Tras un silencio de más de un mes, debido a una caída en la que me rompí la cabeza del húmero, espero reanudar mis artículos.
Sabemos que la Revelación pública termina con la muerte del último Apóstol. ¿Significa esto que ya no pueden dase cambios en la doctrina de La Iglesia? Ante este interrogante caben varias respuestas: a) No puede darse ningún cambio; b) Pueden darse cambios, pero de crecimiento y no sustanciales; c) Pueden darse toda clase de cambios.
Ciertamente no podemos decir que no se da ningún cambio. Constantemente se dan nuevos problemas para los que hay soluciones cristianas, es decir inspiradas en la fe y en la Revelación. Pretender, por ejemplo que los obispos se reunieron en el Concilio Vaticano II para repetir lo mismo deja en muy mal lugar la inteligencia de los obispos y del Espíritu Santo. Por citar un ejemplo, es indiscutible que el Concilio Vaticano II ha dejado una huella renovadora profunda en la teología del matrimonio y de la familia. La fidelidad al evangelio obliga a seguir atentamente la evolución de los tiempos, con objeto de dar la respuesta religiosa adecuada a los problemas actuales, si bien ha de evitarse también el exceso del radicalismo que no tiene en cuenta el valor de la continuidad y de la tradición de la Iglesia, pensando por ejemplo que ni Trento ni el Vaticano I tienen nada que decirnos.
La fidelidad a la Iglesia supone obediencia al Magisterio, y en consecuencia al Concilio Vaticano II y sus documentos, sin reservas que los cercenen, pero también sin arbitrariedades que los desfiguren. Los sacerdotes no debemos descuidar la actualización teológica, porque lo contrario es desastroso para la enseñanza doctrinal y la actuación pastoral.

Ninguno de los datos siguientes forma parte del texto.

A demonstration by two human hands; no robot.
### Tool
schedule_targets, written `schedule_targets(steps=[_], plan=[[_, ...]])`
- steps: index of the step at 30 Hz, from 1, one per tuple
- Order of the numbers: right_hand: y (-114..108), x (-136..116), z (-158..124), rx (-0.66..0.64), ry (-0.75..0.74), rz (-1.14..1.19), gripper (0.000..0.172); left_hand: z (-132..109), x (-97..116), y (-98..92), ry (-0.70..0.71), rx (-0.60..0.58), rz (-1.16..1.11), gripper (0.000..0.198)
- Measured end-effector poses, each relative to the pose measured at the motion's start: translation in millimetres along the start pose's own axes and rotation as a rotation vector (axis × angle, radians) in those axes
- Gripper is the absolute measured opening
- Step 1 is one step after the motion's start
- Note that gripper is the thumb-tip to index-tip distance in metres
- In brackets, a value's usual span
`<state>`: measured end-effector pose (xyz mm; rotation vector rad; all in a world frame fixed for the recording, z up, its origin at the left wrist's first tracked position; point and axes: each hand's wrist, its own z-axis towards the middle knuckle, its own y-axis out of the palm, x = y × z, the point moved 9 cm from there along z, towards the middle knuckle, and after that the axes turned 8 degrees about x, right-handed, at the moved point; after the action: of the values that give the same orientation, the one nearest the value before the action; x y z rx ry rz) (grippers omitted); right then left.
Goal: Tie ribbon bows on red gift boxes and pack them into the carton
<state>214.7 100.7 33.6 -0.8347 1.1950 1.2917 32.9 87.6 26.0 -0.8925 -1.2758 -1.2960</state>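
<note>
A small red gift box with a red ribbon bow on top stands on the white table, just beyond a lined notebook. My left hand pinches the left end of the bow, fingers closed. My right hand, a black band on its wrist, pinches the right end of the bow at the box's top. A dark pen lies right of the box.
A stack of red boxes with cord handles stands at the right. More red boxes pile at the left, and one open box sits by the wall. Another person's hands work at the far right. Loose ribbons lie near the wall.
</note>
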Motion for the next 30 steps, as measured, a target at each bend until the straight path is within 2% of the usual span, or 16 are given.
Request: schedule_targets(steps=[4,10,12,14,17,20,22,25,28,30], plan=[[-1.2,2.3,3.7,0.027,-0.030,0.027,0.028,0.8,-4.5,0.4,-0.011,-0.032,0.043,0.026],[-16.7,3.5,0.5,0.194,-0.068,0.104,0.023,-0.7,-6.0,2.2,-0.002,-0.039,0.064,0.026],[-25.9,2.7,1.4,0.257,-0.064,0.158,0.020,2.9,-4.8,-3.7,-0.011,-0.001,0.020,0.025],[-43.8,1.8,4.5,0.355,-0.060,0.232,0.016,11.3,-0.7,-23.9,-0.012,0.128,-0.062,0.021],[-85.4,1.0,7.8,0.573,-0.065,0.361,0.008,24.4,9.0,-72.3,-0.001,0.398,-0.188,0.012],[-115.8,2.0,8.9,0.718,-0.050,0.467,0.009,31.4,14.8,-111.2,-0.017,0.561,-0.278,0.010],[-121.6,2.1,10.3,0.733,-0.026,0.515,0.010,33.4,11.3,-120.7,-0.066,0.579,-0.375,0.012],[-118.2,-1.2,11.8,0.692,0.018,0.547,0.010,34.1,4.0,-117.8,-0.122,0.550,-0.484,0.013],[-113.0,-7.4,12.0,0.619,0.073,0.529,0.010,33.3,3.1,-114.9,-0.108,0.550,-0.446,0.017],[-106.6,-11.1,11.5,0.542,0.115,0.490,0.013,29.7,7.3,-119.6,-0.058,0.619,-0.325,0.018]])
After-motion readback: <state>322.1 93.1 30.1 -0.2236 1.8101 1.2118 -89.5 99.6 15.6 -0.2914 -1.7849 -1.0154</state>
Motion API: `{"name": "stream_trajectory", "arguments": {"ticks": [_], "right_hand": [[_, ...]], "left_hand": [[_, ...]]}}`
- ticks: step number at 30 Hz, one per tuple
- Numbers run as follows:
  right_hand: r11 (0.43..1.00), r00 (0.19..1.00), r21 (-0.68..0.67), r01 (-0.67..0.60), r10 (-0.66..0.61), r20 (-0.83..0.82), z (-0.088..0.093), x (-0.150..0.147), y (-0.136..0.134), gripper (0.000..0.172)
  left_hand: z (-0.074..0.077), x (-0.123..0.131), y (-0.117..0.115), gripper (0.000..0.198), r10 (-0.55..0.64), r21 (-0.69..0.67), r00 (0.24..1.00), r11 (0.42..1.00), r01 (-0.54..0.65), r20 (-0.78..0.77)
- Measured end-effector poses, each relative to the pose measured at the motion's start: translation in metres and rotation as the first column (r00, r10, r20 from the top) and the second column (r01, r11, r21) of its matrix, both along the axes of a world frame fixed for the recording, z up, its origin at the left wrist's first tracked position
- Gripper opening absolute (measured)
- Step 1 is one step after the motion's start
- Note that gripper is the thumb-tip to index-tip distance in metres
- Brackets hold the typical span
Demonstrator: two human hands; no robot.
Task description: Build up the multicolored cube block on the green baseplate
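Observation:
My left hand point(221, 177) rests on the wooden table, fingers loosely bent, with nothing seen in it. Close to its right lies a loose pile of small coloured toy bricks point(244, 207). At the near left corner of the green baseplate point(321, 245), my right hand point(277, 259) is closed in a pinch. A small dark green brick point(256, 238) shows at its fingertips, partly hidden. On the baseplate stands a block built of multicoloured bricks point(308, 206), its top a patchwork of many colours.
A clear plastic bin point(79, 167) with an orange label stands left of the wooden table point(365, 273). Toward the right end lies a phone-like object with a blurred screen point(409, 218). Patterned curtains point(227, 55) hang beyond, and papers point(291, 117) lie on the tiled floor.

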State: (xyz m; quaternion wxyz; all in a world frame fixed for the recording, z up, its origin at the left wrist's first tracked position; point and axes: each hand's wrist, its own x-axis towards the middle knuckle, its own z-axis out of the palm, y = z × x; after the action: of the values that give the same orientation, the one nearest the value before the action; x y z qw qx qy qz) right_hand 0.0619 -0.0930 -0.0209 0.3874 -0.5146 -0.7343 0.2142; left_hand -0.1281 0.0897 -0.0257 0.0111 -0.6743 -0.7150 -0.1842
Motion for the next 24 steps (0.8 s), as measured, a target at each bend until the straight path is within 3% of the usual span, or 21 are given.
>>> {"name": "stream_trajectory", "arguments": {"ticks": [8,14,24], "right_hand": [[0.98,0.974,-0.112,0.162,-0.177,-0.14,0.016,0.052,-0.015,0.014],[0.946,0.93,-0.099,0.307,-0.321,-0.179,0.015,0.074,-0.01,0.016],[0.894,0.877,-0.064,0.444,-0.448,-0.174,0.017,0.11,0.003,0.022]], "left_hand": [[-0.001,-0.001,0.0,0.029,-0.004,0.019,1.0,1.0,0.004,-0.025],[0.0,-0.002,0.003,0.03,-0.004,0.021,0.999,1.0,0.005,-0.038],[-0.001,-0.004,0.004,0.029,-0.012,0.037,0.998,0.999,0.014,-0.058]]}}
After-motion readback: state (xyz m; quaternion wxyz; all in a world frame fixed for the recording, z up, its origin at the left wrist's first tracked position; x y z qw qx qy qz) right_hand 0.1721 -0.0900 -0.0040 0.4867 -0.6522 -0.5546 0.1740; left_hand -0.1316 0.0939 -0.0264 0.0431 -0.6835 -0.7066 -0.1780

San Vicente de Lerins tiene un comentario muy acertado sobre el progreso del dogma cristiano, que se encuentra en el Breviario en el Viernes de la XXVII Semana. Dice así: “¿Es posible que se dé en la Iglesia un progreso de los conocimientos religiosos? Ciertamente es posible y la realidad es que este progreso se da… Pero este progreso sólo puede darse con la condición de que se trate de un auténtico progreso en el conocimiento de la fe, no de un cambio en la misma fe. Lo propio del progreso es que la misma cosa que progresa crezca y aumente, mientras lo característico del cambio es que la cosa que se muda se convierta en algo totalmente distinto… Que el conocimiento religioso imite, pues, el modo como crecen los cuerpos, los cuales, si bien con el correr de los años se van desarrollando, conservan, no obstante, su propia naturaleza… La estatura y las costumbres del hombre pueden cambiar, pero su naturaleza continúa idéntica y su persona es la misma”.
De las tres posturas a las que antes hemos hecho referencia, está claro que esta segunda, la b, es en la que creo. En cuanto a la postura c, está claro que en ella no se da la necesaria continuidad, sino que se trata de otra cosa, de cambio, no de progreso. Un caso típico de esta línea es la postura progre ante el Concilio. Para ella el Concilio es un punto de llegada, a partir del cual hay que seguir avanzando, pero por fuera de él, es decir, no estamos en línea de progreso, de profundización en él, sino de cambio, no teniéndolo en cuenta, y por ello pienso que no es admisible, como tampoco lo es la postura de aquellos que han abrazado la ideología de género y han sido capaces de transformar los crímenes del aborto y la eutanasia en derechos o combaten la familia natural buscando su eliminación o transformación totalmente radical.